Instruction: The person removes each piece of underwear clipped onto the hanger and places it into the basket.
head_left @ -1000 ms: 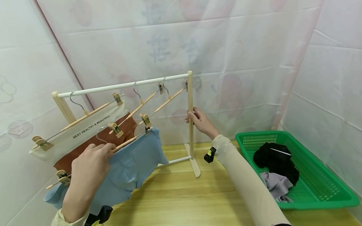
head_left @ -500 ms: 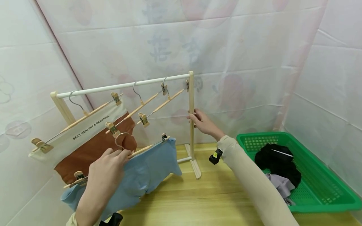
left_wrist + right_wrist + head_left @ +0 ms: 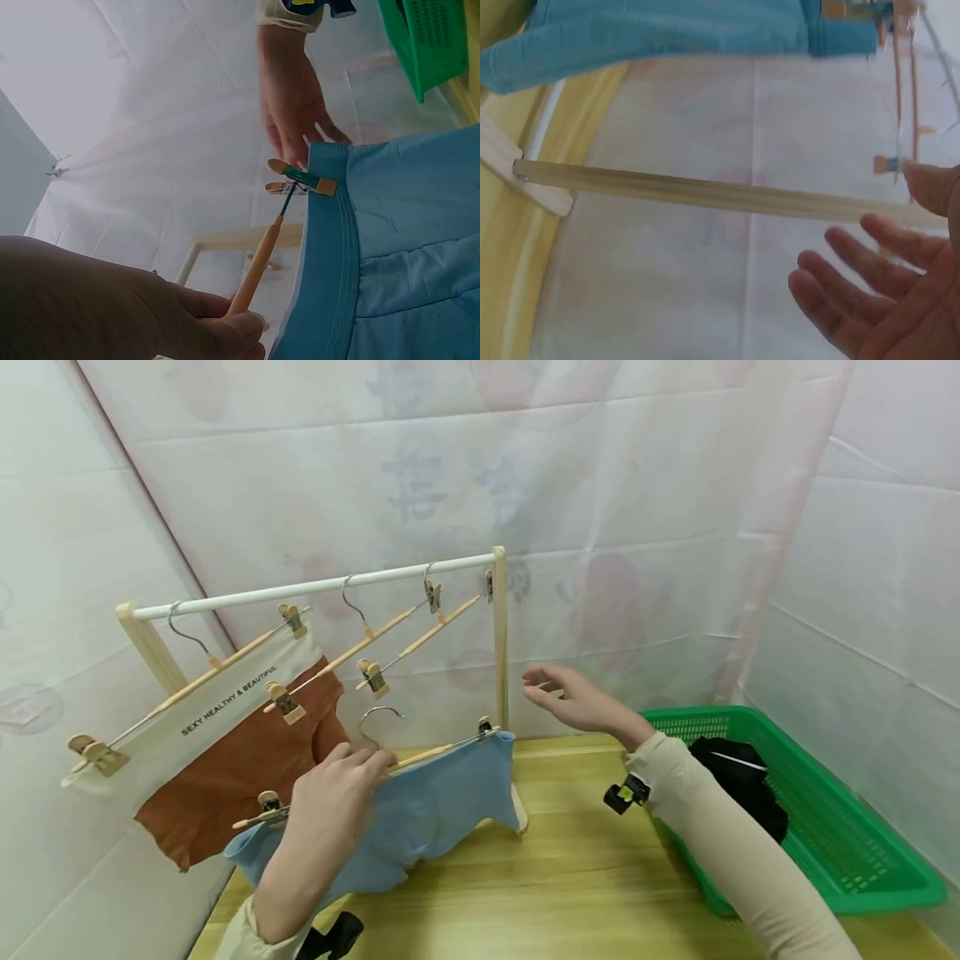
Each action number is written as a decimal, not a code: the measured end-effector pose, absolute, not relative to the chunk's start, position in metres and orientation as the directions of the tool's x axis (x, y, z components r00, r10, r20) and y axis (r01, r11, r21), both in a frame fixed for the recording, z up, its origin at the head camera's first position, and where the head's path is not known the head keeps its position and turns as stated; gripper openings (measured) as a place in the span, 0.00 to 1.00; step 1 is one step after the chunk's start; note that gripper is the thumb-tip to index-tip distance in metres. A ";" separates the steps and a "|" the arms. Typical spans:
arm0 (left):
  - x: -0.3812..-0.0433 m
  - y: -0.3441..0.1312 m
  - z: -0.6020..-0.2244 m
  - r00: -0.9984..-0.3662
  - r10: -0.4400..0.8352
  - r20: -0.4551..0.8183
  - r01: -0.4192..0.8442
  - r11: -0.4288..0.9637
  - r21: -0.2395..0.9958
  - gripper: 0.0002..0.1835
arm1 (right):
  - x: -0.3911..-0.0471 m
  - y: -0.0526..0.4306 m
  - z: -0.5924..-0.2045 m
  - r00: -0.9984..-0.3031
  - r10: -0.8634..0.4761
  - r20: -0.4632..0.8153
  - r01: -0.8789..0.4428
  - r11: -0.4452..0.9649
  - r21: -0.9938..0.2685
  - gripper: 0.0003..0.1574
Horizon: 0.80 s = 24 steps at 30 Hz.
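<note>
My left hand (image 3: pixel 330 789) grips the wooden bar of a clip hanger (image 3: pixel 431 750) that carries light blue underwear (image 3: pixel 420 806), held in front of the small drying rack (image 3: pixel 500 635). In the left wrist view my fingers (image 3: pixel 217 319) pinch the hanger's bar (image 3: pixel 259 262), and its clip (image 3: pixel 300 178) bites the blue waistband (image 3: pixel 326 240). My right hand (image 3: pixel 573 697) hovers open just right of the rack's post, touching nothing. The right wrist view shows its spread fingers (image 3: pixel 855 296) near the post (image 3: pixel 705 191).
On the rack's white rail (image 3: pixel 300 587) hang a hanger with white underwear (image 3: pixel 217 697), a rust-brown garment (image 3: pixel 247 768) and two bare clip hangers (image 3: pixel 405 631). A green basket (image 3: pixel 825 835) with dark clothes (image 3: pixel 742 777) stands at the right on the wooden table (image 3: pixel 570 893).
My right hand has let go of the rack's post and moved right. My left hand carried the hanger with the blue underwear rightward and lower, off the rail.
</note>
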<state>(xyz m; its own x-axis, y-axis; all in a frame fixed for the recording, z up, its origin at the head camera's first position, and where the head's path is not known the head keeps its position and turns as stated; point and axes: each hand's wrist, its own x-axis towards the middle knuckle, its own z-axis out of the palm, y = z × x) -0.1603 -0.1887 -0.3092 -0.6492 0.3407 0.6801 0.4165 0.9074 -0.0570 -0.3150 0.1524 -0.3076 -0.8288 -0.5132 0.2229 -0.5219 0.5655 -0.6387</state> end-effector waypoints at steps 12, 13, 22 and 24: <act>-0.179 -0.154 -0.315 -0.640 0.423 0.641 0.510 0.858 -0.057 0.13 | -0.254 0.166 -0.294 -0.734 -0.620 0.278 -0.654 0.535 -0.534 0.25; -0.180 -0.152 -0.315 -0.637 0.428 0.641 0.516 0.854 -0.058 0.13 | -0.251 0.167 -0.295 -0.730 -0.625 0.276 -0.658 0.534 -0.531 0.26; -0.186 -0.134 -0.316 -0.634 0.457 0.624 0.548 0.835 -0.055 0.13 | -0.239 0.174 -0.308 -0.760 -0.606 0.233 -0.613 0.552 -0.565 0.26; -0.186 -0.132 -0.316 -0.634 0.460 0.621 0.550 0.833 -0.056 0.13 | -0.238 0.175 -0.311 -0.770 -0.595 0.231 -0.598 0.547 -0.585 0.22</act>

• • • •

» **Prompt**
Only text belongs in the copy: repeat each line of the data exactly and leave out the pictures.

» **Expected answer**
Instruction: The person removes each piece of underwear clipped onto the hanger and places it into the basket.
head_left @ -1000 ms: 
head_left @ -500 ms: 
left_wrist + right_wrist + head_left @ +0 ms: 
Each action number is written as a decimal, not a code: the measured end-effector pose, absolute, not relative to the chunk's start, position in metres and orientation as the directions of the tool's x axis (x, y, z components r00, r10, r20) and y axis (r01, r11, r21), both in a frame fixed for the recording, z up, its origin at the head camera's first position, and where the head's path is not known the head keeps its position and turns as stated; gripper openings (measured) as a place in the span, 0.00 to 1.00; step 1 is one step after the chunk's start; note that gripper is the thumb-tip to index-tip distance in metres. A ";" separates the steps and a "|" the arms. Typical spans:
arm0 (left):
  - x: -0.3812..-0.0433 m
  - y: -0.3441..0.1312 m
  - z: -0.6020..-0.2244 m
  - r00: -0.9984..-0.3662
  - r10: -0.4400..0.8352
  - r20: -0.4551..0.8183
  - r01: -0.4192..0.8442
  - r11: -0.4288..0.9637
  - r21: -0.2395..0.9958
  - gripper: 0.0002..0.1835
arm1 (right):
  - x: -0.3911..-0.0471 m
  - y: -0.0526..0.4306 m
  - z: -0.5924..-0.2045 m
  - r00: -0.9984..-0.3031
  - r10: -0.8634..0.4761
  - r20: -0.4632..0.8153
  - r01: -0.8789..0.4428
  - r11: -0.4452..0.9649
  - r21: -0.9938..0.2685
  - gripper: 0.0003..0.1574
Horizon: 0.80 s = 24 steps at 30 Hz.
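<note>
My left hand (image 3: pixel 330 789) grips the wooden bar of a clip hanger (image 3: pixel 431 750) that carries light blue underwear (image 3: pixel 420 806), held in front of the small drying rack (image 3: pixel 500 635). In the left wrist view my fingers (image 3: pixel 217 319) pinch the hanger's bar (image 3: pixel 259 262), and its clip (image 3: pixel 300 178) bites the blue waistband (image 3: pixel 326 240). My right hand (image 3: pixel 573 697) hovers open just right of the rack's post, touching nothing. The right wrist view shows its spread fingers (image 3: pixel 855 296) near the post (image 3: pixel 705 191).
On the rack's white rail (image 3: pixel 300 587) hang a hanger with white underwear (image 3: pixel 217 697), a rust-brown garment (image 3: pixel 247 768) and two bare clip hangers (image 3: pixel 405 631). A green basket (image 3: pixel 825 835) with dark clothes (image 3: pixel 742 777) stands at the right on the wooden table (image 3: pixel 570 893).
My right hand has let go of the rack's post and moved right. My left hand carried the hanger with the blue underwear rightward and lower, off the rail.
</note>
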<state>(xyz m; its own x-axis, y-axis; all in a frame fixed for the recording, z up, its origin at the head camera's first position, and where the head's path is not known the head keeps its position and turns as stated; point and axes: each hand's wrist, its own x-axis towards the middle knuckle, its own z-axis out of the palm, y = z × x) -0.1603 -0.1887 -0.3092 -0.6492 0.3407 0.6801 0.4165 0.9074 -0.0570 -0.3150 0.1524 -0.3076 -0.8288 -0.5132 0.2229 -0.5219 0.5655 -0.6387</state> end-effector waypoints at steps 12, 13, 22 and 24: <act>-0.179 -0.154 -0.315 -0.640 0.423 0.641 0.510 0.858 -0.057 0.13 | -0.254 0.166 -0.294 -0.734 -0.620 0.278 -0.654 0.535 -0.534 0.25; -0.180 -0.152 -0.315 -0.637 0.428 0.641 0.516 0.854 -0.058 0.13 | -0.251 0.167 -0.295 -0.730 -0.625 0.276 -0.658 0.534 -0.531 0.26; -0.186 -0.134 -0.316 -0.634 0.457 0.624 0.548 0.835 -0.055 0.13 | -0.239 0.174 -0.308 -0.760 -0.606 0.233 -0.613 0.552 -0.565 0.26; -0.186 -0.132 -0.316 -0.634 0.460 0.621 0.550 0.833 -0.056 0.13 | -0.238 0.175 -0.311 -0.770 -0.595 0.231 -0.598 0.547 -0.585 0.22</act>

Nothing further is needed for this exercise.